Durable Complete Response of a Recurrent Mesencephalic Glioblastoma Treated with Trametinib and Low-Dose Dabrafenib in a Patient with Neurofibromatosis Type 1 Open Access

Neurofibromatosis type 1 (NF1) is an autosomal dominant genetic disease caused by a mutation in NF1, a gene that encodes the tumor suppressor protein neurofibromin 1. One half of cases are inherited (germline mutation), whilst the other half arise from a de novo mutation [1]. Neurofibromin 1 is expressed in many cell types, including neurons and glial cells, and accelerates the conversion of active GTP-bound RAS to inactive GDP-bound RAS. GTP-bound RAS activates the mitogen-activated protein kinase (MAPK, also called the RAF-MEK-ERK-pathway) and AKT-mammalian target of rapamycin (AKT-mTOR) effector pathways, leading to cell growth and survival. Loss of neurofibromin 1 activity leads to hyperactivated RAS which at its turn hyperactivates these effector pathways leading to uncontrolled proliferation [2, 3].

Clinical manifestations of NF1 are variable and can be benign or malignant.

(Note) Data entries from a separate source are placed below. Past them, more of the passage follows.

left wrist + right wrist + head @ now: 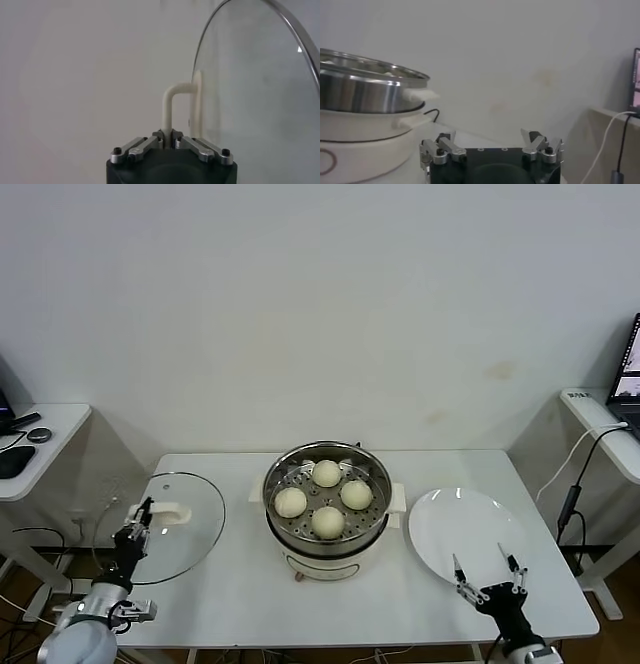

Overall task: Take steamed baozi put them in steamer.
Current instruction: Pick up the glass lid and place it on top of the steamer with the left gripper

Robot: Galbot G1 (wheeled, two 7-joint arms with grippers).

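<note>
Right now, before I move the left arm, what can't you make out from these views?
- Left wrist view: the left gripper is shut on the lid handle; the glass lid runs off the frame edge, steamer out of view.
- Right wrist view: the steamer wall hides the baozi; the plate lies below the camera, unseen.
- Head view: steamer rim and tray hide the pot's inside below the baozi; right gripper open.

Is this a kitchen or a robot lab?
Probably a lab or test room, not a kitchen: a plain white table against a bare wall, side desks with cables and a laptop, and only a steamer set out.
</note>
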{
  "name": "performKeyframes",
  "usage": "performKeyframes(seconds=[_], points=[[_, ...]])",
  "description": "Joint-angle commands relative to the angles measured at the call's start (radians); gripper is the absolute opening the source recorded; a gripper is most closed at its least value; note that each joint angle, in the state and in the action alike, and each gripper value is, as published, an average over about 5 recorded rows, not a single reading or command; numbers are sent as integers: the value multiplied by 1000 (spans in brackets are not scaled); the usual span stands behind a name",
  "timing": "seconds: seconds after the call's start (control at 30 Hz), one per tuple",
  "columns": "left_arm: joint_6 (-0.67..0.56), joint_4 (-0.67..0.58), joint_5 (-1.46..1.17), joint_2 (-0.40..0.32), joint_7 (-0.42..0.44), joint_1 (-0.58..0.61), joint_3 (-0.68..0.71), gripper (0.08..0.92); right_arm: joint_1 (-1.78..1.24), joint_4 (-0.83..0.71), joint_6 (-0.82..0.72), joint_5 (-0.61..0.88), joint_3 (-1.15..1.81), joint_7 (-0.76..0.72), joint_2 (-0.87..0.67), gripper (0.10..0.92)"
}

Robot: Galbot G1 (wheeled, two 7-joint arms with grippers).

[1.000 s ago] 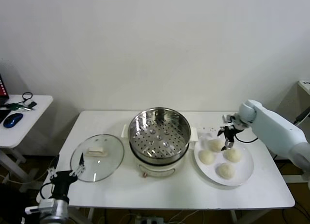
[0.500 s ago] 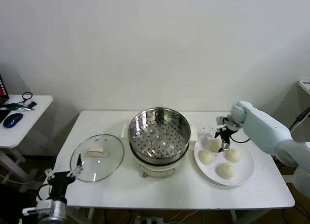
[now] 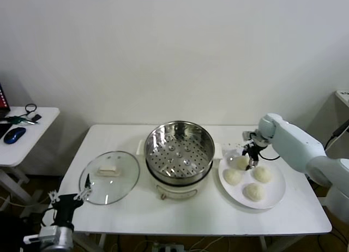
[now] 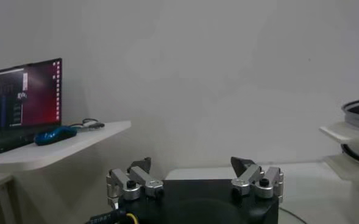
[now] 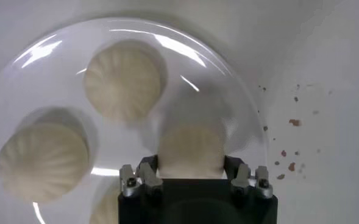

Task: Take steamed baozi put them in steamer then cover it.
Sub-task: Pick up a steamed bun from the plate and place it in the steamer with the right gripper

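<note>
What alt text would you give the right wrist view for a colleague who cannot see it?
The right gripper is down over a white plate, its jaws closed around one steamed baozi. Two more pleated buns lie on the plate beyond it, and the edge of a fourth shows beside the gripper body.

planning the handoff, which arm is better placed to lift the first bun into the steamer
Right. The right gripper is down on the plate, fingers either side of a baozi, beside the steamer. The left gripper waits open below the table's near left corner.
</note>
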Motion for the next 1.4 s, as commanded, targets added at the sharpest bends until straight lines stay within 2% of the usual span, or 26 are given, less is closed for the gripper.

Some result from monoallelic loss of NF1, while others require biallelic loss of NF1 or other concurrent genetic alterations (such as TP53 mutations).

Patients have a lifetime cancer risk of approximately 60%, with an approximately 40-fold increased risk of high-grade gliomas [1]. NF1 loss can lead to a spectrum of nervous system malignancies. Neurofibromas (dermal, plexiform, paraspinal) and optic nerve gliomas are more common in childhood and early adolescence, brainstem gliomas during late adolescence, and glioblastoma and malignant peripheral nerve sheath tumors during adult life [1]. First-line treatment of NF1-associated high-grade gliomas does not differ from treatment of sporadic high-grade gliomas.

A 19-year-old asymptomatic male patient, who had been diagnosed with NF1 at the age of 14 years in the context of café-au-lait macules, learning difficulty, and obstructive hydrocephalus (germline heterozygous NF1 mutation c.4466A>G in exon 10b), was diagnosed in August 2017 with a mesencephalic gadolinium-enhancing tumoral lesion of 11 mm in diameter on magnetic resonance imaging of the brain during routine follow-up for hydrocephalus. Due to its location, the lesion was considered unresectable. A stereotactic biopsy revealed a World Health Organization grade IV glioma (glioblastoma). Immunohistochemical staining showed glial fibrillary acidic protein, isocitrate dehydrogenase 1, transcriptional regulator ATRX, and p53 positivity with a Ki67 positivity of 5–10%. Fluorescence in situ hybridization did not show an amplification of the epidermal growth factor receptor gene. Further genetic testing of the tumor using next-generation sequencing lead to inconclusive results due to a limited amount of tumor tissue.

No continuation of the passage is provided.